Determine how many lines in the records hold the word "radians". Return the number alone.
_ _ _
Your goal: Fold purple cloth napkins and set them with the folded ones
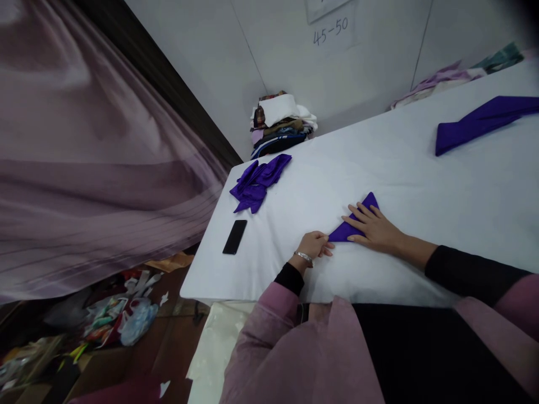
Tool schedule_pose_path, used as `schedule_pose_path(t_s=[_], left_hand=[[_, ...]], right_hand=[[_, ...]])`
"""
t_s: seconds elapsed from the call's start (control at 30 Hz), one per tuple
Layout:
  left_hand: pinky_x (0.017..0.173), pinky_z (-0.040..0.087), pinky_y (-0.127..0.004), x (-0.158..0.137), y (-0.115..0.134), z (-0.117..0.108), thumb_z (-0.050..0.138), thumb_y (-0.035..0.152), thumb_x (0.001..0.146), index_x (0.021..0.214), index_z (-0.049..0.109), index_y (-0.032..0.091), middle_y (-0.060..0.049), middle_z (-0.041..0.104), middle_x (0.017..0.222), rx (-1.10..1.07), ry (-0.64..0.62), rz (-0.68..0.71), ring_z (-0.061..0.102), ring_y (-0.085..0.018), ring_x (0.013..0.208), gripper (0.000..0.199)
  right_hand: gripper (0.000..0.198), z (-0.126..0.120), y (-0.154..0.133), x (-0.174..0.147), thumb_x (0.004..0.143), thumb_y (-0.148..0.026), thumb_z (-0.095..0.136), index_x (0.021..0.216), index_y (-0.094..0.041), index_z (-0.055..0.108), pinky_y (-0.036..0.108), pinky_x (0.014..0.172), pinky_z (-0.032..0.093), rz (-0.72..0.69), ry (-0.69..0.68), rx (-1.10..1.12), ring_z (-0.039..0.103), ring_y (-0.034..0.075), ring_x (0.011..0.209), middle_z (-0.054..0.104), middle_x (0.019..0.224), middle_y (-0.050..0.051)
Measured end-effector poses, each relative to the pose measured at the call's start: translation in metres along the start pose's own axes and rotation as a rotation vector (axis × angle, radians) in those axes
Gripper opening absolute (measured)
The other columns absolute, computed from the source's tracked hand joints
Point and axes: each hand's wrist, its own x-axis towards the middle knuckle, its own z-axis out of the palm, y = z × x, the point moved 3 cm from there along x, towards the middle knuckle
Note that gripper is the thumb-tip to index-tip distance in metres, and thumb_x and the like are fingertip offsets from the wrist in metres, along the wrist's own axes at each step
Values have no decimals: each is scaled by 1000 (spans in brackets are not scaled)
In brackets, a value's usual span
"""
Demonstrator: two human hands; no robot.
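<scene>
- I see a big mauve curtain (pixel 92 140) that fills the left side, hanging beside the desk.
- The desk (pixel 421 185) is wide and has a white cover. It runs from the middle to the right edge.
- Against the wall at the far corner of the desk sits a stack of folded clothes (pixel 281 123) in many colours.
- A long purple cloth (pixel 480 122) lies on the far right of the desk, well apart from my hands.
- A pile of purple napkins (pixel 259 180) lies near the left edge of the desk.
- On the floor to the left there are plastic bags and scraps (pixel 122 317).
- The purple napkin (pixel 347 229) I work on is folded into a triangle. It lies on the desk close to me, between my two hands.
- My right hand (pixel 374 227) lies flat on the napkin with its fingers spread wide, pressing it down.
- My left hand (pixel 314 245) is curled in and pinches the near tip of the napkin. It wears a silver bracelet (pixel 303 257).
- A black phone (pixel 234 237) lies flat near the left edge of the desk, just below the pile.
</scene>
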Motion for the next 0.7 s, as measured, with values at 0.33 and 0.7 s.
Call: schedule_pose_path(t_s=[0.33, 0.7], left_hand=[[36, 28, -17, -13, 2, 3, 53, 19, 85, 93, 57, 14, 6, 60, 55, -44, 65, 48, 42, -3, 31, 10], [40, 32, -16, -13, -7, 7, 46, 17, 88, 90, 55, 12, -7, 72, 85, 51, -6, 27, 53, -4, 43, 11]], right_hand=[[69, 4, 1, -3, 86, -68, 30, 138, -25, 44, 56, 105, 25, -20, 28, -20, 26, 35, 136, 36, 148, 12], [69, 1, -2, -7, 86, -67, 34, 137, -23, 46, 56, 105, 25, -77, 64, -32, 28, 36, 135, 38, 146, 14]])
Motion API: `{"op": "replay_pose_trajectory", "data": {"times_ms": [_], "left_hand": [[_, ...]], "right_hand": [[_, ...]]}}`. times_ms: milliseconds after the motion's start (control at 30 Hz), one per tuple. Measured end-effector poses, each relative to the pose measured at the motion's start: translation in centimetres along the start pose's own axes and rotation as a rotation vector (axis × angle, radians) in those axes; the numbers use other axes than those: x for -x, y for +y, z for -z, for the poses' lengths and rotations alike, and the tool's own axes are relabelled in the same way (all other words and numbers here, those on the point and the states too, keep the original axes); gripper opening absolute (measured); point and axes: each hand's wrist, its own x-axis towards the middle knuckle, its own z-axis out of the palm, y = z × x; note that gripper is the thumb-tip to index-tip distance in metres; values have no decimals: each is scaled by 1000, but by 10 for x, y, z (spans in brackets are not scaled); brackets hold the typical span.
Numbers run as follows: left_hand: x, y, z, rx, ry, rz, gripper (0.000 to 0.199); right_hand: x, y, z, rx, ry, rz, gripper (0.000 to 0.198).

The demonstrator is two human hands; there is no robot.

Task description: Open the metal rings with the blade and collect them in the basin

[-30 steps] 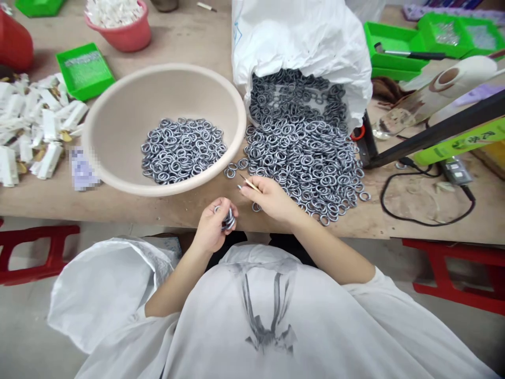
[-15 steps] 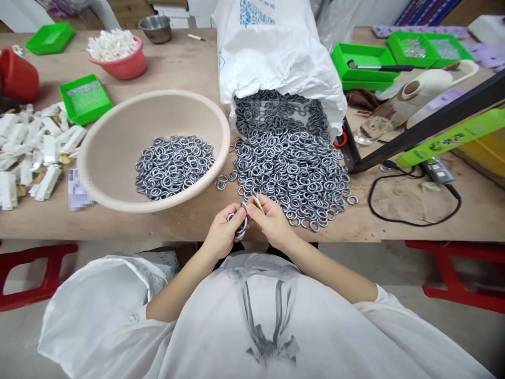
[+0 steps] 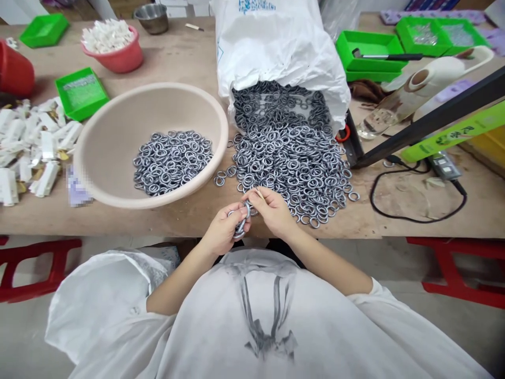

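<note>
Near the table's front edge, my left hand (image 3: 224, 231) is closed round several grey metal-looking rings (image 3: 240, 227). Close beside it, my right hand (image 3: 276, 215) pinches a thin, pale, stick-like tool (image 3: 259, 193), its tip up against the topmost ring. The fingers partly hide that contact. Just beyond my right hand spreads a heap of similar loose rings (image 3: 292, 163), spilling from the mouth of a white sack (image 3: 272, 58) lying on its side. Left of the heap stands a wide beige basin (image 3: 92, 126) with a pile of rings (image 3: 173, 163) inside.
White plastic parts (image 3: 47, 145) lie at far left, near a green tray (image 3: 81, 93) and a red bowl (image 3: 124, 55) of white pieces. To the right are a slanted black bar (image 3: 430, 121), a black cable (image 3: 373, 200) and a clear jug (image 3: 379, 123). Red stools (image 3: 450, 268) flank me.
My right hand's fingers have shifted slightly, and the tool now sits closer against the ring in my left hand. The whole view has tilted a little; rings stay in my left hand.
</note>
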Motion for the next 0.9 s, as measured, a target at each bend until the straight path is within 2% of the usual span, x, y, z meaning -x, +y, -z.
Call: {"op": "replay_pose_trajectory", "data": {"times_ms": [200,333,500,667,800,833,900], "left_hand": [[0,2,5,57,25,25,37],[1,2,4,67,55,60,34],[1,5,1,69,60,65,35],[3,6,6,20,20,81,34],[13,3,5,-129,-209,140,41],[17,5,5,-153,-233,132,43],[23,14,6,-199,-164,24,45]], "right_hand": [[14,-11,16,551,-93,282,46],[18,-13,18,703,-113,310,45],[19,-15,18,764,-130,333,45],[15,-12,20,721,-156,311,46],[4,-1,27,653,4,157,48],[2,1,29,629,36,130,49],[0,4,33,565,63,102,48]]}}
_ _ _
=== YOUR RESPONSE ===
2